> [Work item] Reproduce the section of the listing that begins at the line containing "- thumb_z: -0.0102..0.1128" and finishes at the line containing "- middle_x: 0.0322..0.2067". Include both end lines and nothing beyond them.

> [Information given]
▬▬▬▬▬▬▬▬▬▬

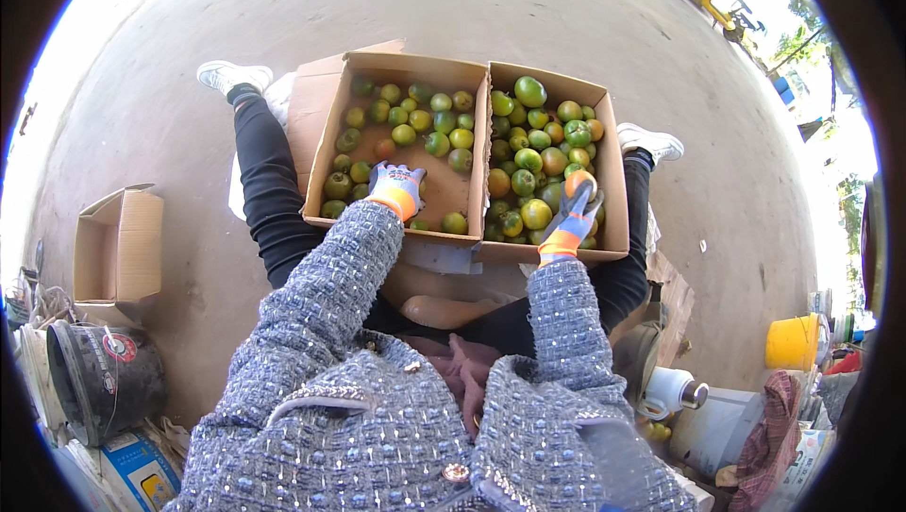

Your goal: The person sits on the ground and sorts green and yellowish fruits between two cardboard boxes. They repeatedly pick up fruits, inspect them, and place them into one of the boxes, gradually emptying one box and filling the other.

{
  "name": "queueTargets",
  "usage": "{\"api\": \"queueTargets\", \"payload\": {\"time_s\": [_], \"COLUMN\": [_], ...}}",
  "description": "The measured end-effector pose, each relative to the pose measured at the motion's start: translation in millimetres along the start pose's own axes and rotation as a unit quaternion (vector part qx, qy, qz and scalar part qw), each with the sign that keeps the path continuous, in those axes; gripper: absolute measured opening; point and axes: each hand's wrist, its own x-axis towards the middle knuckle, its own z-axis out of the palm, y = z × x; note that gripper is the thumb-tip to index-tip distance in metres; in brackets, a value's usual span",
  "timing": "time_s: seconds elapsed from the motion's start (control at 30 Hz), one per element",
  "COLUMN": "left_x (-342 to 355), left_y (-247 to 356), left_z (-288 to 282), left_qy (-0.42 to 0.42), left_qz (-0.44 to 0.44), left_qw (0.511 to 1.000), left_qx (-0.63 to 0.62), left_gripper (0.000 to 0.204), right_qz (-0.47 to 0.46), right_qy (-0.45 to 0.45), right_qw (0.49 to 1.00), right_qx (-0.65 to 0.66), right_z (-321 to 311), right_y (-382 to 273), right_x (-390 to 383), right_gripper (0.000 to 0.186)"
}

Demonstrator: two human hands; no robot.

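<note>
Two open cardboard boxes, the left box [444,193] and the right box [615,201], stand side by side between my legs. Round green fruit [437,144] lies spread in the left one, with bare cardboard showing. The right box is thickly covered with green and orange-tinged fruit [528,160]. My left hand [394,187], in a grey and orange work glove, reaches down into the left box with fingers bent; what they hold is hidden. Over the right box, my gloved right hand [572,218] grips an orange fruit [579,180].
An empty cardboard box [118,248] stands on the concrete floor to the left, above a black bucket [99,380]. At the lower right are a white jug [668,392], a yellow bucket [793,342] and a reddish cloth [769,427]. A cardboard flap [314,106] sticks out beside the left box.
</note>
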Motion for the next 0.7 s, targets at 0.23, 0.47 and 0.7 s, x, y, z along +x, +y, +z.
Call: {"api": "queueTargets", "payload": {"time_s": [0.23,0.47,0.7], "left_x": [-4.8,-28.3,-28.4], "left_y": [1.0,50.7,32.8], "left_z": [-1.6,-6.1,-5.2], "left_qy": [0.119,0.154,0.201], "left_qz": [0.002,0.203,0.069], "left_qw": [0.98,0.806,0.959], "left_qx": [-0.156,-0.534,-0.186], "left_gripper": [0.046,0.029,0.043], "right_qz": [0.041,-0.315,-0.15], "right_qy": [-0.135,-0.535,-0.391], "right_qw": [0.988,0.643,0.822], "right_qx": [-0.06,-0.448,-0.386], "right_z": [13.4,30.8,22.0], "right_y": [-15.4,-38.5,-23.3], "right_x": [-23.7,-49.8,-44.7], "right_gripper": [0.059,0.087,0.065]}}
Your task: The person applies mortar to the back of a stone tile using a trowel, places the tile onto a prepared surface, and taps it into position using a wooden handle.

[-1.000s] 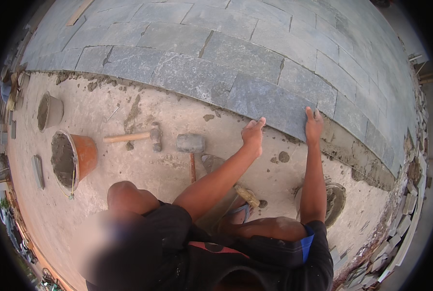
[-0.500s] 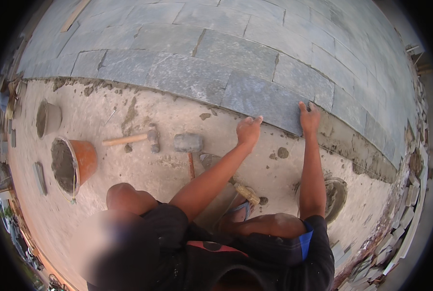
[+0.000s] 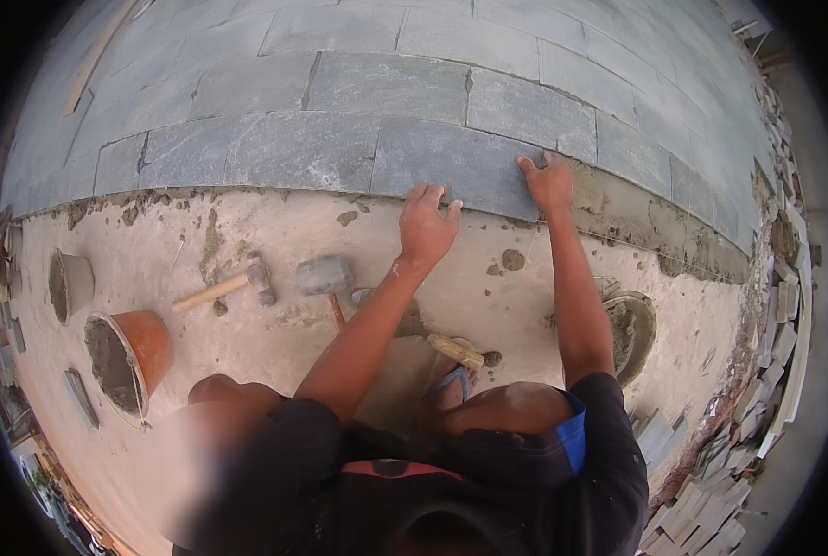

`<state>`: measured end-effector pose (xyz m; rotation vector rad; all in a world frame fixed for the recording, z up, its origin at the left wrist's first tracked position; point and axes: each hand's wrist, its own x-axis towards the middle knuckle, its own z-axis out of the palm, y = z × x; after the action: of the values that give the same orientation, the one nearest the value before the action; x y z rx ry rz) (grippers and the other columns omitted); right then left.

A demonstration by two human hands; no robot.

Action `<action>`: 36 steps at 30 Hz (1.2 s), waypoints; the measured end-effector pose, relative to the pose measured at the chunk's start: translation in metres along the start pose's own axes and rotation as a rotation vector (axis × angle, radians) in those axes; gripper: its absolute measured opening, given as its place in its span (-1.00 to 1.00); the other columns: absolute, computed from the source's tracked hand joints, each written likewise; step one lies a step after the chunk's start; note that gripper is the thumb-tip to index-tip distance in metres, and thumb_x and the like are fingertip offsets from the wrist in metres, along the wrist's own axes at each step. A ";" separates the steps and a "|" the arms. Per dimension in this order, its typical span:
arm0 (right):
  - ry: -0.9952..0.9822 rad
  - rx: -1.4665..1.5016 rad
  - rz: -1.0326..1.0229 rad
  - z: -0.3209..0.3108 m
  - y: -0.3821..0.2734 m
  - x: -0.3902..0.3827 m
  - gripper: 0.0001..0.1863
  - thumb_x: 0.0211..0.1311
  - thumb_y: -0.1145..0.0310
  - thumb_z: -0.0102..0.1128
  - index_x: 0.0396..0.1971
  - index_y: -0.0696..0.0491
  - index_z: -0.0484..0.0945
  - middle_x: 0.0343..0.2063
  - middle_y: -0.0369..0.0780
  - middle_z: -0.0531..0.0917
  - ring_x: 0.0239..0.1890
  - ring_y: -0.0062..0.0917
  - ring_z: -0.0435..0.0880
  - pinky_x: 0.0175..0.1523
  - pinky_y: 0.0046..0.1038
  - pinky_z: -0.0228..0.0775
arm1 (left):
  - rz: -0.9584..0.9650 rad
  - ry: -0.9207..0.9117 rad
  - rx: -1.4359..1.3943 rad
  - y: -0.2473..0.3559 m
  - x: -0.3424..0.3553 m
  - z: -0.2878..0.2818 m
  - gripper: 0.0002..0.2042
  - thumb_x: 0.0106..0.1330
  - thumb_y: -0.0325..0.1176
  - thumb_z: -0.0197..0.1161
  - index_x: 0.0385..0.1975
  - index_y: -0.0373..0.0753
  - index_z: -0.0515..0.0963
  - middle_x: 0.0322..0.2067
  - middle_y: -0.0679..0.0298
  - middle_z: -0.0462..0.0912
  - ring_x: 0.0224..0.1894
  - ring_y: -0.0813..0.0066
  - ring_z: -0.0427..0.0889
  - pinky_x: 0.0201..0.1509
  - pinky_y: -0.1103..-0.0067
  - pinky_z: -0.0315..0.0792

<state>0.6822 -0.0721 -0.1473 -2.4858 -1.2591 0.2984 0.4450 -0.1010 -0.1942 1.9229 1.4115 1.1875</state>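
A dark grey stone tile [image 3: 460, 167] lies in the near row of the paving, beside a bed of wet mortar. My left hand [image 3: 428, 227] is open at its near edge, fingertips touching the edge and thumb held apart. At the tile's right end is my right hand [image 3: 550, 188], its thumb over the surface and its fingers bent at the far right corner, gripping it. The mortar bed [image 3: 632, 213] runs rightward from that end, with a thin string along its near side.
Left of me lie a wooden-handled hammer [image 3: 219, 287] and a rubber mallet [image 3: 324, 275]. An orange bucket [image 3: 152, 345] and a grey bucket [image 3: 78, 281] stand farther left. Another mortar bucket [image 3: 649, 324] is by my right arm. Stacked stone pieces [image 3: 701, 519] line the right side.
My left hand has gone from closed fingers with the thumb up to spread fingers on the tile's edge. My right hand stays at the tile's right end. The view has shifted.
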 end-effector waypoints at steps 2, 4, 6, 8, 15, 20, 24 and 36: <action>-0.004 0.008 0.000 -0.001 0.005 0.003 -0.17 0.13 -0.16 0.36 0.15 0.28 0.54 0.04 0.19 0.62 0.14 0.00 0.61 0.22 -0.14 0.43 | 0.109 -0.060 0.078 0.001 0.008 -0.007 -0.63 0.09 -0.33 0.49 -0.12 -0.32 0.59 -0.15 0.13 0.57 -0.09 0.08 0.51 -0.02 0.30 0.43; -0.003 0.036 -0.025 0.000 0.011 0.006 -0.18 0.13 -0.16 0.37 0.15 0.27 0.54 0.03 0.18 0.63 0.14 -0.01 0.61 0.21 -0.13 0.43 | 0.185 -0.144 0.133 0.003 0.016 -0.013 -0.59 0.06 -0.36 0.51 -0.07 -0.28 0.59 -0.03 0.16 0.54 0.06 0.11 0.45 0.09 0.28 0.36; 0.016 0.041 -0.048 0.003 0.015 0.010 -0.19 0.13 -0.16 0.37 0.15 0.26 0.55 0.04 0.16 0.63 0.14 -0.02 0.61 0.21 -0.14 0.43 | 0.210 -0.190 0.156 0.001 0.021 -0.014 -0.55 0.05 -0.34 0.51 -0.03 -0.25 0.59 0.03 0.17 0.51 0.11 0.11 0.41 0.15 0.24 0.31; 0.018 0.037 -0.056 0.003 0.012 0.010 -0.19 0.13 -0.16 0.37 0.15 0.25 0.55 0.04 0.15 0.63 0.15 -0.03 0.61 0.22 -0.15 0.43 | 0.237 -0.216 0.180 -0.004 0.022 -0.015 -0.52 0.05 -0.32 0.52 0.00 -0.24 0.58 0.07 0.17 0.50 0.15 0.12 0.39 0.19 0.22 0.27; -0.016 0.022 -0.022 0.002 0.006 0.008 -0.22 0.16 -0.16 0.33 0.18 0.19 0.55 0.07 0.10 0.63 0.15 -0.08 0.61 0.21 -0.16 0.45 | 0.361 -0.258 0.248 -0.016 0.028 -0.018 -0.44 0.03 -0.26 0.52 0.08 -0.21 0.54 0.16 0.16 0.46 0.24 0.14 0.36 0.27 0.20 0.22; -0.001 -0.002 -0.025 0.003 0.011 0.009 -0.22 0.17 -0.16 0.33 0.18 0.18 0.55 0.05 0.09 0.64 0.13 -0.07 0.62 0.19 -0.14 0.46 | 0.372 -0.251 0.268 -0.016 0.030 -0.016 -0.42 0.04 -0.23 0.52 0.10 -0.23 0.52 0.16 0.16 0.48 0.25 0.17 0.38 0.28 0.20 0.22; 0.042 0.003 0.003 -0.006 0.016 0.003 -0.28 0.20 -0.11 0.29 0.17 0.17 0.56 0.03 0.08 0.66 0.11 -0.05 0.62 0.18 -0.14 0.47 | 0.347 -0.239 0.263 -0.013 0.029 -0.016 -0.40 0.03 -0.23 0.52 0.11 -0.26 0.51 0.15 0.17 0.50 0.24 0.18 0.40 0.27 0.21 0.22; -0.034 -0.262 -0.145 -0.015 0.093 -0.082 -0.54 0.21 0.20 0.26 0.07 0.11 0.60 -0.04 0.02 0.61 -0.01 -0.02 0.63 0.04 -0.08 0.52 | 0.297 -0.276 0.268 -0.011 0.032 -0.019 -0.39 0.05 -0.16 0.51 0.12 -0.27 0.53 0.16 0.19 0.52 0.23 0.19 0.40 0.27 0.24 0.23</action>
<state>0.7082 -0.1927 -0.1667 -2.5923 -1.5735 0.1483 0.4257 -0.0690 -0.1813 2.4417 1.2165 0.8397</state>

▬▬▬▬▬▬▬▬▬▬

> [Completed task]
  - thumb_z: -0.0102..0.1128
  - index_x: 0.0396..0.1971
  - index_y: -0.0696..0.0491
  - index_z: -0.0484..0.0945
  - middle_x: 0.0343..0.2063
  - middle_y: -0.0369..0.0780
  - middle_z: -0.0531..0.0917
  - ring_x: 0.0239..0.1890
  - ring_y: -0.0062..0.0917
  - ring_z: -0.0435..0.0880
  - pinky_x: 0.0175..0.1523
  - pinky_y: 0.0046..0.1038
  - pinky_z: -0.0228..0.0775
arm1 (left):
  - rz: -0.9584..0.9650 rad
  - ry: -0.9207..0.9117 rad
  - rx: -1.4359..1.3943 rad
  - y: -0.2473..0.3559 m
  - x: -0.3424..0.3553 m
  - z: -0.2878..0.2818 m
  - gripper: 0.0002..0.2042
  - thumb_x: 0.0106..0.1330
  - thumb_y: -0.0325..0.1176
  - thumb_z: -0.0197..0.1161
  - index_x: 0.0385..0.1975
  - index_y: -0.0373..0.0753
  - index_z: -0.0515..0.0963
  - middle_x: 0.0322..0.2067

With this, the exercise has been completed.